The Australian snapped, "Who the devil is John?"

Mike stared back blankly. "Your colleague, John, said he would talk to you..."

"There's no John here. You're playing games with me, pally."

"I'm not, I'm not -- I'm really not. I'm sorry."

The Australian sniffed, then took a quiet step backward around to the far side of the folding chair. He put his hands behind his back and looked up. "Get your arse in this chair," he said.

And so it begun again.

When it was all over, and Mike had proven beyond any doubt his dedication to keeping his seat, the Australian brought a second folding chair and set it up directly opposite Mike. He sat down, then straightened his shirt and brushed dust from his thighs. "Name?" he asked flatly, not looking up.

"Michael Zhang Cuthbertson."

"Serial number?" Mike recited it. "Date of birth?" Mike recited it. "Date of enlistment?" Mike supplied it. "Rank and function?" Mike answered quickly, a strange, giddy feeling of relief washing over him as they proceeded through each question and answer set without Mike ending up punched or tossed to the ground.
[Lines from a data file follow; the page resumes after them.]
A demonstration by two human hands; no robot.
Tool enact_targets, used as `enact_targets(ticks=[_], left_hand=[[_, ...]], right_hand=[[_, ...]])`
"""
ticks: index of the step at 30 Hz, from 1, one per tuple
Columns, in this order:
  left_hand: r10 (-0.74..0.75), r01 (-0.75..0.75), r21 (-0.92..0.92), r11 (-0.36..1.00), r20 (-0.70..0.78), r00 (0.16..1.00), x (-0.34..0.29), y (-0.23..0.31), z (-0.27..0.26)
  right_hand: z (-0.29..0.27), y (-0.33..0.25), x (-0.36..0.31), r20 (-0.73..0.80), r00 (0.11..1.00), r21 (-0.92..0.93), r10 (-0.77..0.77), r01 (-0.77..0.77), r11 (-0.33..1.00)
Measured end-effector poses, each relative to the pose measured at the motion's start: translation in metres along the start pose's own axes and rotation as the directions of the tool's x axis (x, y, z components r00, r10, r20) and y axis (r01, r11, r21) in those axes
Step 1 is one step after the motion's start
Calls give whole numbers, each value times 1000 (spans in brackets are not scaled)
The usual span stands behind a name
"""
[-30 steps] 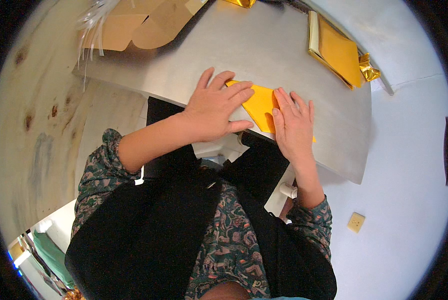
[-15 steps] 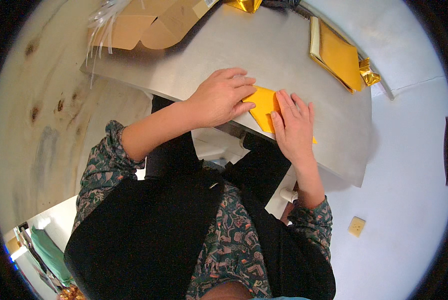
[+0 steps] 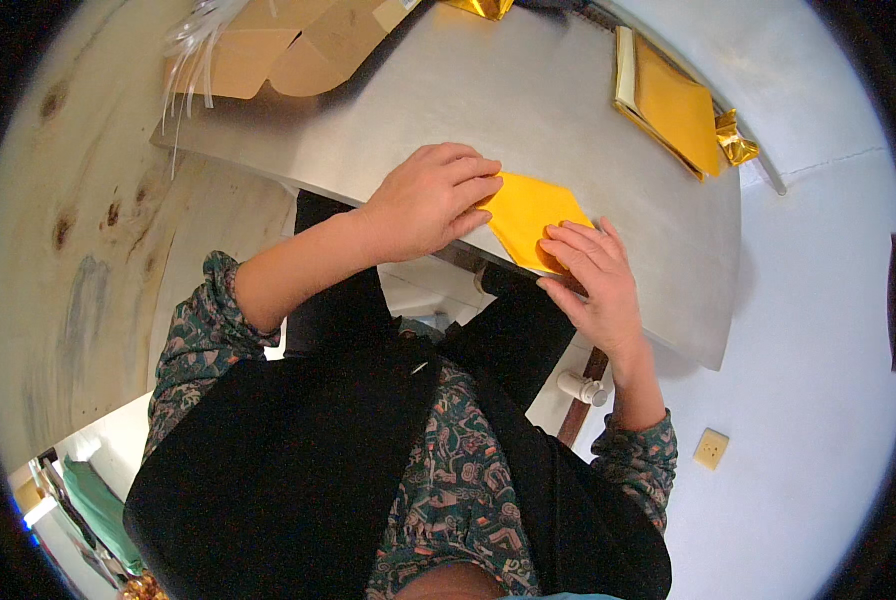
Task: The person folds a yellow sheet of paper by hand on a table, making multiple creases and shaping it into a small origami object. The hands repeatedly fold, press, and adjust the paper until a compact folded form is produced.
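Note:
A folded sheet of yellow paper (image 3: 533,207) with angled corners lies on the table near its front edge. My left hand (image 3: 433,200) is closed at the sheet's left end, fingers curled and pinching its corner. At the lower right side is my right hand (image 3: 600,285), its fingertips resting on top of the paper. The thumb of that hand stands apart from the fingers, by the table edge. The right fingers cover part of the paper's right end.
The grey table (image 3: 388,140) holds an open cardboard box (image 3: 298,50) with clear plastic strips (image 3: 196,60) at the far left. A stack of gold paper (image 3: 668,100) sits far right, beside a shiny gold folded piece (image 3: 736,140). Another gold piece (image 3: 483,6) is at the back.
My right hand has drawn down and right, its fingers going from lying flat over the paper to resting at its edge, so more paper shows. My left hand stays at the left end.

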State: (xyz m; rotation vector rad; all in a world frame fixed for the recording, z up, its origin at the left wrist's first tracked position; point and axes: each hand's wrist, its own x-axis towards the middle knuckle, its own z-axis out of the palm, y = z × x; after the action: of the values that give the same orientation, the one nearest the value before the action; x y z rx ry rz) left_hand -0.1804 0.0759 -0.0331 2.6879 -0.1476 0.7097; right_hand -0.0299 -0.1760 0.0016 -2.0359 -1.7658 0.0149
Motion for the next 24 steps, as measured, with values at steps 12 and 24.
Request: enact_targets(ticks=[12,24], left_hand=[[-59,53,77,996,80,995,-7,38,-9],[-81,78,38,996,110,991,-5,60,-6]], right_hand=[[-35,22,19,29,993,-151,-114,117,982],[-18,41,77,-10,996,-191,-84,80,978]])
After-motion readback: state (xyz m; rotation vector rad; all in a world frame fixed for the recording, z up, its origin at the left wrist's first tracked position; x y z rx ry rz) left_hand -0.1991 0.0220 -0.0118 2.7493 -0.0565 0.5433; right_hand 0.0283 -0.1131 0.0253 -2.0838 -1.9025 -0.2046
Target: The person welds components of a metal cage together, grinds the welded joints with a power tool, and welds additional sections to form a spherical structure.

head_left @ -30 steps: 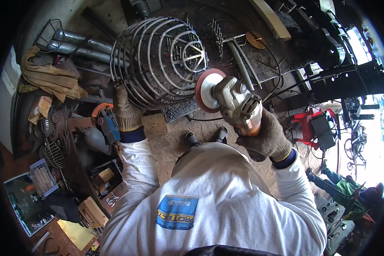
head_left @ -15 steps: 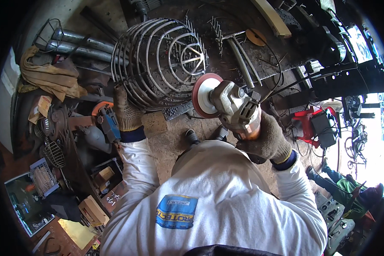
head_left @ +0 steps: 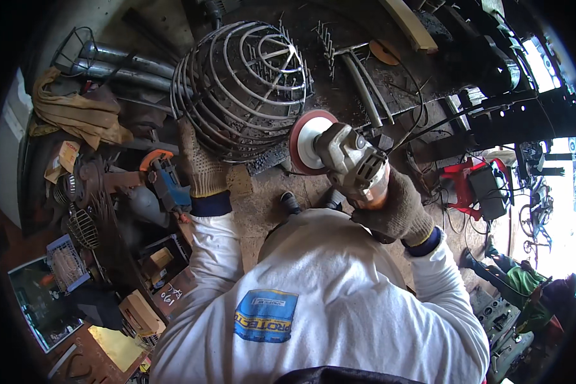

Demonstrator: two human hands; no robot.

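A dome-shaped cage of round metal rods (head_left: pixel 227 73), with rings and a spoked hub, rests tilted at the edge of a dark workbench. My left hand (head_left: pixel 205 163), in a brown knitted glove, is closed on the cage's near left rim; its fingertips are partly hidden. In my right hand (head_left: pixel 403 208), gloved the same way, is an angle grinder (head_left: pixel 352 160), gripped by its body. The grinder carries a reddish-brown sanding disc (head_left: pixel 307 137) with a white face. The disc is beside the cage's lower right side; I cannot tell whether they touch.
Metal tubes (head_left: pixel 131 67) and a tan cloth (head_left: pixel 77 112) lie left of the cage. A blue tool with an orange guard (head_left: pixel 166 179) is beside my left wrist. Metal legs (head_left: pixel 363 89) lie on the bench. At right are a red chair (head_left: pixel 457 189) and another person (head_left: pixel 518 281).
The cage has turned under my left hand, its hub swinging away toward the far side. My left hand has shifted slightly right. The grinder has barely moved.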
He felt buoyant and he fought not to smile. A warm ripple of delight rose up his spine and tingled out through every hair on his head. "Where were you trained?"

"CFB Petawawa."

"When did you first make contact with the enemy scout?"

"Three weeks ago."

"What were the circumstances?"

"I found a sentence carved into a baobab tree. It said, Is the whole world crazy? So I carved in an answer underneath. I'm not sure what made me do it."

"What was your answer?"

"I said, Yes, it is."

"Then what happened?"

"We started exchanging notes."

"What did the notes say?"

"Nothing, really. He complained about their beds, I complained about our food. Neither one of us wanted to get in trouble. But we just sort of became friends, I guess."

"So you admit you formed a relationship with an enemy soldier?"

"I felt bad for him. One time he said his gums hurt and he thought he was malnourished, so I left a package of vitamins inside the tree for him to find."

"Where did you get the vitamins?"

"They were mine. From breakfast. I just felt sorry for him. It's so shitty out here for all of us."

"You pitied the enemy?"

"I guess I was relieved not to have to treat him as an enemy. I guess I was relieved that I didn't feel like I had to kill him. We'll all stranded out here together, kind of in the same boat, in a way. I was...I was just being nice because it felt so good when he was nice to me."

"Are you homosexual?"

"No. I'm married. Um, to a woman."

Mike's euphoria waned as the hours passed and the questions merely changed order, never discovering an answer that would put any of them to rest. The Australian pestered Mike over the same topics over and over in an uninflected monotone. There were clots of micro-questions probing to the depths of the most irrelevant detail, but only vague, brief queries about things Mike could securely disavow knowledge of, like Axis secrets and the conspiracy to distract, disarm and destroy the Allied camp while the Axis boats made a run for the harbour.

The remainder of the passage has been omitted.